▸ EXERCISE INSTRUCTIONS: Line by line, output the material without altering anything.
[[ RAW DATA open ]]
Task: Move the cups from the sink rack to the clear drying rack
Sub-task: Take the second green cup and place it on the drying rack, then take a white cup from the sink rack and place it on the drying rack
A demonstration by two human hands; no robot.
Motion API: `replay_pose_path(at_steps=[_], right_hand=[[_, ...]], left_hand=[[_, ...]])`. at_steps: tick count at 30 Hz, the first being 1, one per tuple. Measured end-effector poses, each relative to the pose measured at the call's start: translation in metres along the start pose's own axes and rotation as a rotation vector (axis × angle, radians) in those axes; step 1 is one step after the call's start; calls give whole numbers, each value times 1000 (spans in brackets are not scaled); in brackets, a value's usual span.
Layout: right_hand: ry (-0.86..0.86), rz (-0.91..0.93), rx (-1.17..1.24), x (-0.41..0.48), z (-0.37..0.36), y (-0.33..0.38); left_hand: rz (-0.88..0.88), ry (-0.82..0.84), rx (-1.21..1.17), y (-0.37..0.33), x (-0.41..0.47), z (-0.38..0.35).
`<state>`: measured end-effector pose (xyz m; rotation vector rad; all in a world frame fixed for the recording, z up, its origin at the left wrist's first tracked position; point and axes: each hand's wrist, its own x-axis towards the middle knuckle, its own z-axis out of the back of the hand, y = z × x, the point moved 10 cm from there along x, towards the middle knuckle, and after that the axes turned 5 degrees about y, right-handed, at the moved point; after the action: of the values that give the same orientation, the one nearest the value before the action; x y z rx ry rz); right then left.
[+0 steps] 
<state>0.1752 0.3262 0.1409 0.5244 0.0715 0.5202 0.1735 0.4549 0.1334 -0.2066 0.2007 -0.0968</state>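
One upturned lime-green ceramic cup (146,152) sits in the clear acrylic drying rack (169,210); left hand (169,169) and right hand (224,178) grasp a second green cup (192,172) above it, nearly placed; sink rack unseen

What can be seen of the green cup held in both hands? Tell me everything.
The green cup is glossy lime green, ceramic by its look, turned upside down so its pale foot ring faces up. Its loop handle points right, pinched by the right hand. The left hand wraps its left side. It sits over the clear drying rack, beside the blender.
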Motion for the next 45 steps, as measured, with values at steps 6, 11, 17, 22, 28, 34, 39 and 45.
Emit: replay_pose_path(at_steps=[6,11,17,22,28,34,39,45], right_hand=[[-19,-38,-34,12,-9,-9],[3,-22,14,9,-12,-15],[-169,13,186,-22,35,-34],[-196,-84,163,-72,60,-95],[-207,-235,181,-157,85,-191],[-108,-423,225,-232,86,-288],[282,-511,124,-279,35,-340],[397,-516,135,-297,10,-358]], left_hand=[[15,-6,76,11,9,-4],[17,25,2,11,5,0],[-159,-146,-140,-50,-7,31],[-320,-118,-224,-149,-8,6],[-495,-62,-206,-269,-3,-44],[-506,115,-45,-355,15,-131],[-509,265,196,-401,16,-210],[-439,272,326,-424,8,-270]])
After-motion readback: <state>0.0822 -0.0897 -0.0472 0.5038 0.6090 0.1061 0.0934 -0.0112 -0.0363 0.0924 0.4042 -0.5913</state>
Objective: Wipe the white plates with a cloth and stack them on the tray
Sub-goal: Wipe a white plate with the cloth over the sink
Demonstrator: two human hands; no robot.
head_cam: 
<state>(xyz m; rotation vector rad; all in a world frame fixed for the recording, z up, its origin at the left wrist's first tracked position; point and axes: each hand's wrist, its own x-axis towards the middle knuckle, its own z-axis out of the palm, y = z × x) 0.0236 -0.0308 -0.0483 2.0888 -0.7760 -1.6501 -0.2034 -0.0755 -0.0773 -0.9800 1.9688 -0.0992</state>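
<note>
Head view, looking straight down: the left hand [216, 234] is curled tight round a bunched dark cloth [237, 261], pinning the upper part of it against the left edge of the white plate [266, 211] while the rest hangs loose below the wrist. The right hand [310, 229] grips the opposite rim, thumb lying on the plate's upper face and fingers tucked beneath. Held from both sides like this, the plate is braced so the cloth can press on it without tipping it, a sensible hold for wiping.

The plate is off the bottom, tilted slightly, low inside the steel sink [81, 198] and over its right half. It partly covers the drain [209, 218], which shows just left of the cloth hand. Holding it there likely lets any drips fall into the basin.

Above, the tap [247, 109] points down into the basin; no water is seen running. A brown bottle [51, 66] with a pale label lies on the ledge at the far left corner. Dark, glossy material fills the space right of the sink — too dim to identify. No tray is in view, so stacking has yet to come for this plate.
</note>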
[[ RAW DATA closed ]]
▸ EXERCISE SOLUTION:
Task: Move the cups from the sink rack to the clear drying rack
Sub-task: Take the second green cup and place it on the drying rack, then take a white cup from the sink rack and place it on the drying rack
A demonstration by two human hands; no robot.
Motion API: `replay_pose_path(at_steps=[_], right_hand=[[_, ...]], left_hand=[[_, ...]])`. at_steps: tick count at 30 Hz, the first being 1, one per tuple. Measured end-effector poses, each relative to the pose measured at the call's start: translation in metres along the start pose's own axes and rotation as a rotation vector (axis × angle, radians) in those axes; step 1 is one step after the call's start; calls give whole numbers, each value times 1000 (spans in brackets are not scaled); in brackets, a value's usual span.
Layout: right_hand: ry (-0.86..0.86), rz (-0.91..0.93), rx (-1.17..1.24), x (-0.41..0.48), z (-0.37..0.36), y (-0.33..0.38); left_hand: rz (-0.88..0.88), ry (-0.82..0.84), rx (-1.21..1.17), y (-0.37..0.33), x (-0.41..0.47), z (-0.38..0.35).
`<state>`: measured end-effector pose (xyz m; rotation vector rad; all in a world frame fixed for the recording, z up, its origin at the left wrist's first tracked position; point and axes: each hand's wrist, its own x-axis towards the middle knuckle, its own z-axis out of the back of the hand, y = z × x, the point moved 10 cm from there along x, towards the middle knuckle, and after that the axes turned 5 degrees about y, right-handed, at the moved point; after the action: of the values that give the same orientation, the one nearest the value before the action; x y z rx ry rz); right then left.
[+0 steps] 
<state>0.1752 0.3262 0.1409 0.5244 0.0715 0.5202 0.1735 0.4549 0.1334 -0.2066 0.2007 -0.0968</state>
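One upturned lime-green ceramic cup (146,152) sits in the clear acrylic drying rack (169,210); left hand (169,169) and right hand (224,178) grasp a second green cup (192,172) above it, nearly placed; sink rack unseen

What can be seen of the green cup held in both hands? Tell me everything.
The green cup is glossy lime green, ceramic by its look, turned upside down so its pale foot ring faces up. Its loop handle points right, pinched by the right hand. The left hand wraps its left side. It sits over the clear drying rack, beside the blender.
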Motion for the next 45 steps, as measured, with values at steps 6, 11, 17, 22, 28, 34, 39 and 45.
Emit: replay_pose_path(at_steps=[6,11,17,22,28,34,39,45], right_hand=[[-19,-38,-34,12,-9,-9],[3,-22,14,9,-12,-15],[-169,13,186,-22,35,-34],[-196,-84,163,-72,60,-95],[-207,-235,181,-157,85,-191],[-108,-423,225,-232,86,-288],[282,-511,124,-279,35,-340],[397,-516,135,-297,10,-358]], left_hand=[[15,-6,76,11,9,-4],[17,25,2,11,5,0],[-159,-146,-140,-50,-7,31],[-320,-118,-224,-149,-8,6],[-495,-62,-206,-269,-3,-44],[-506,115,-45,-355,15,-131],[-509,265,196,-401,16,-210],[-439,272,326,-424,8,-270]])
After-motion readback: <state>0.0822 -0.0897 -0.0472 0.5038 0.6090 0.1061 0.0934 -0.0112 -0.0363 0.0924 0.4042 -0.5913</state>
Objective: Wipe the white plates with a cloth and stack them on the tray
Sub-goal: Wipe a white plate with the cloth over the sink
Demonstrator: two human hands; no robot.
head_cam: 
<state>(xyz m; rotation vector rad; all in a world frame fixed for the recording, z up, its origin at the left wrist's first tracked position; point and axes: each hand's wrist, its own x-axis towards the middle knuckle, its own z-axis out of the palm, y = z × x) 0.0236 -0.0308 -0.0483 2.0888 -0.7760 -1.6501 -0.2034 -0.0755 -0.0773 -0.9800 1.9688 -0.0992</state>
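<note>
Head view, looking straight down: the left hand [216, 234] is curled tight round a bunched dark cloth [237, 261], pinning the upper part of it against the left edge of the white plate [266, 211] while the rest hangs loose below the wrist. The right hand [310, 229] grips the opposite rim, thumb lying on the plate's upper face and fingers tucked beneath. Held from both sides like this, the plate is braced so the cloth can press on it without tipping it, a sensible hold for wiping.

The plate is off the bottom, tilted slightly, low inside the steel sink [81, 198] and over its right half. It partly covers the drain [209, 218], which shows just left of the cloth hand. Holding it there likely lets any drips fall into the basin.

Above, the tap [247, 109] points down into the basin; no water is seen running. A brown bottle [51, 66] with a pale label lies on the ledge at the far left corner. Dark, glossy material fills the space right of the sink — too dim to identify. No tray is in view, so stacking has yet to come for this plate.
</note>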

The output above is complete as it stands.